● WORK TO BE COMPLETED
Could you print the stretch of lines below from the one with "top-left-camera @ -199" through the one with "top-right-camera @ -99", exactly as they stand and without any pictures?

(Stored items)

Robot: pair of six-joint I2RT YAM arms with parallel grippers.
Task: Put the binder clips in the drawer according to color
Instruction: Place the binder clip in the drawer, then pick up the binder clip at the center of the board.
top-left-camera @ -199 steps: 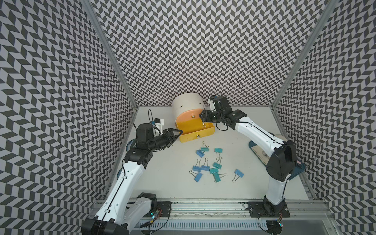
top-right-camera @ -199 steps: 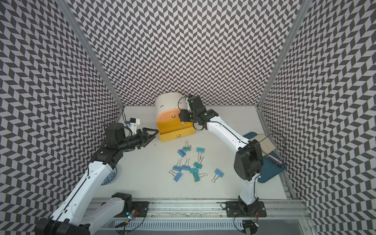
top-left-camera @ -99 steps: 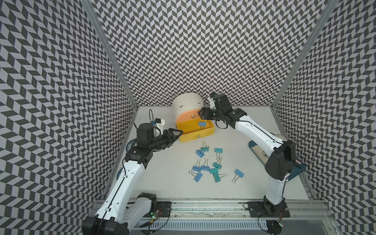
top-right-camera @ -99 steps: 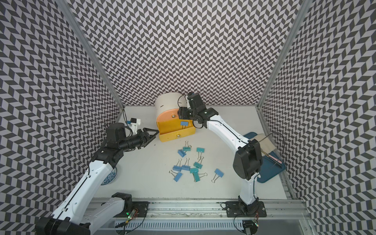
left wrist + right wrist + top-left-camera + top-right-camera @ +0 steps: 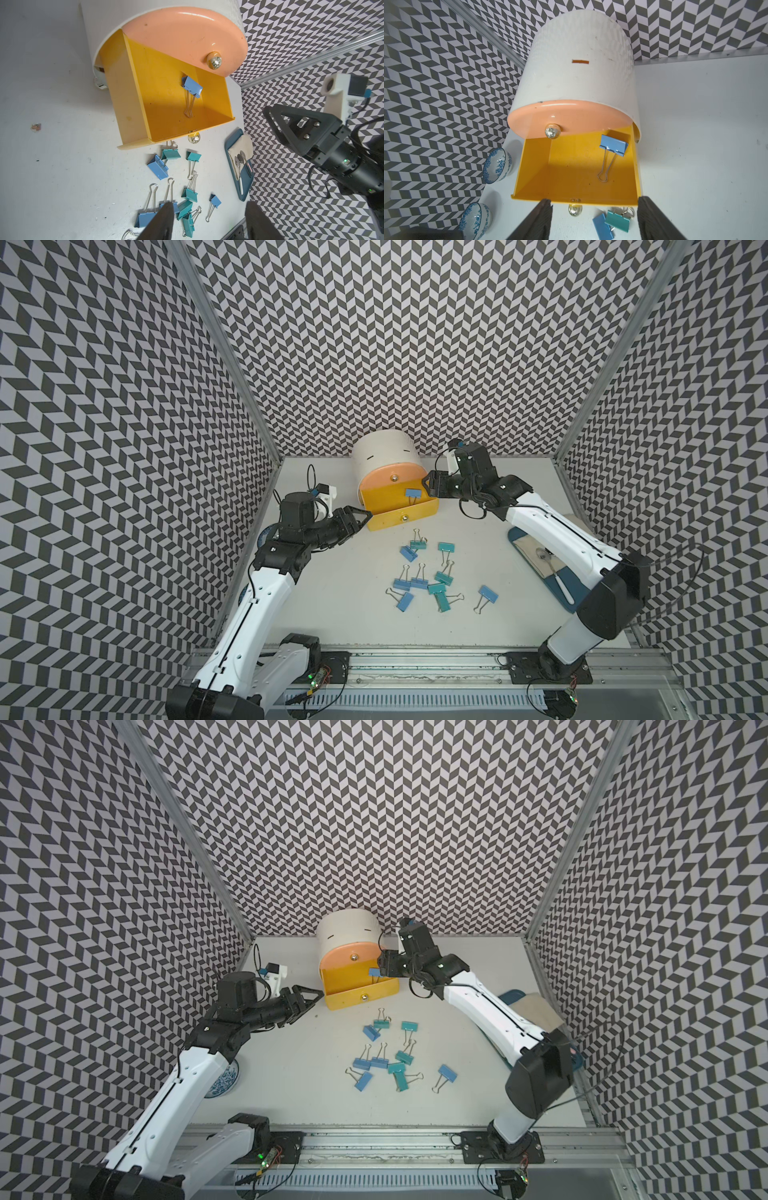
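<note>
The drawer cabinet (image 5: 384,450) is white with a round top. Its peach front (image 5: 392,472) is shut and its yellow drawer (image 5: 386,497) is pulled out. One blue binder clip (image 5: 412,492) lies inside the yellow drawer (image 5: 571,166), also seen in the right wrist view as the blue clip (image 5: 613,144) with its wire handles flat. My right gripper (image 5: 428,485) hangs open and empty at the drawer's right side. Left of the drawer front, my left gripper (image 5: 361,517) is open and empty. Several blue and teal binder clips (image 5: 428,580) lie loose on the table.
A dark blue tray (image 5: 567,578) with a cloth and spoons lies under the right arm. Two blue-patterned bowls (image 5: 497,165) stand left of the cabinet by the wall. A bowl (image 5: 224,1079) shows under the left arm.
The blue clip has left my right gripper and now lies in the yellow drawer. The right gripper opened and drew back slightly. The left arm has not moved.
</note>
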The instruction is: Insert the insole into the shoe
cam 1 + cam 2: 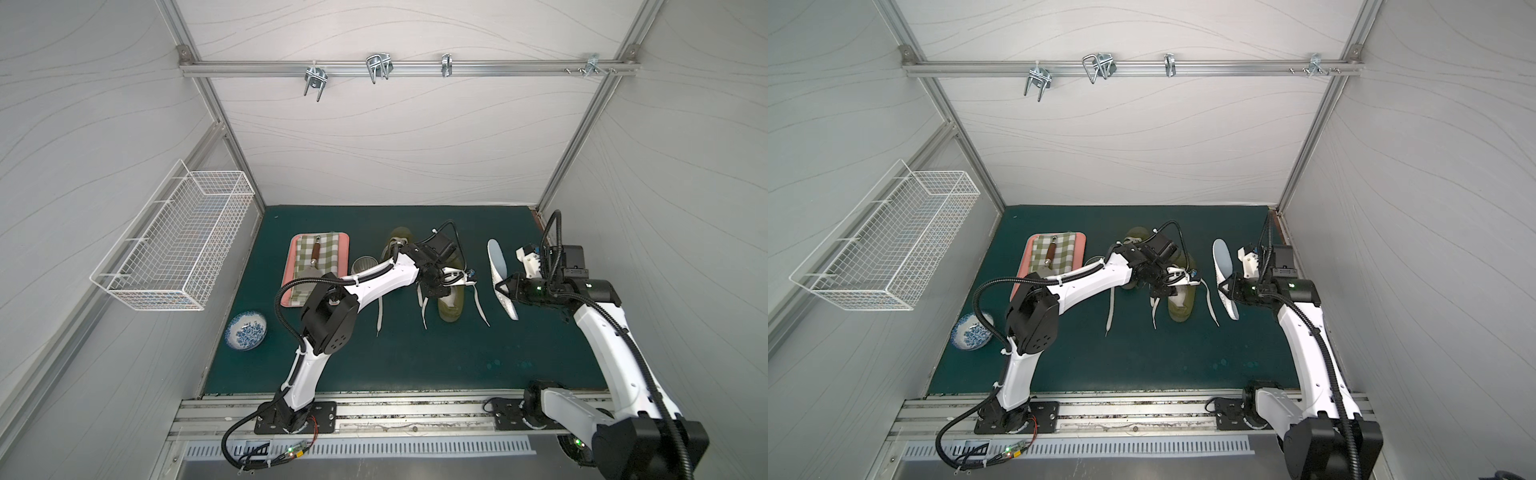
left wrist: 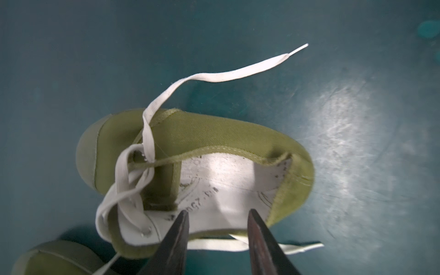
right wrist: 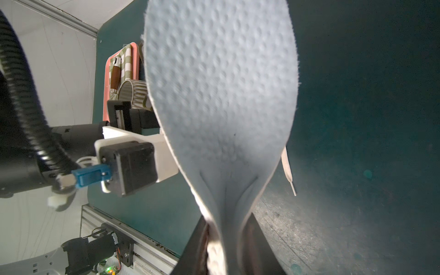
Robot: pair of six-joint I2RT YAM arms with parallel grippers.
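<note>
R gripper [image 3: 223,228] is clamped on the insole [image 3: 221,95] at its narrow end, so the broad part fans out ahead of the fingers, free to lead into the opening (it's creased at the pinch). L gripper [image 2: 217,214]: fingers parted, nothing clamped, tips over the near wall of the shoe [image 2: 214,133], prob. to brace the mouth. Insole not yet inside.
</note>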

● OUTPUT FOR THIS EXERCISE
top-left-camera @ -199 steps: 
top-right-camera @ -199 steps: 
top-left-camera @ -99 steps: 
top-right-camera @ -99 steps: 

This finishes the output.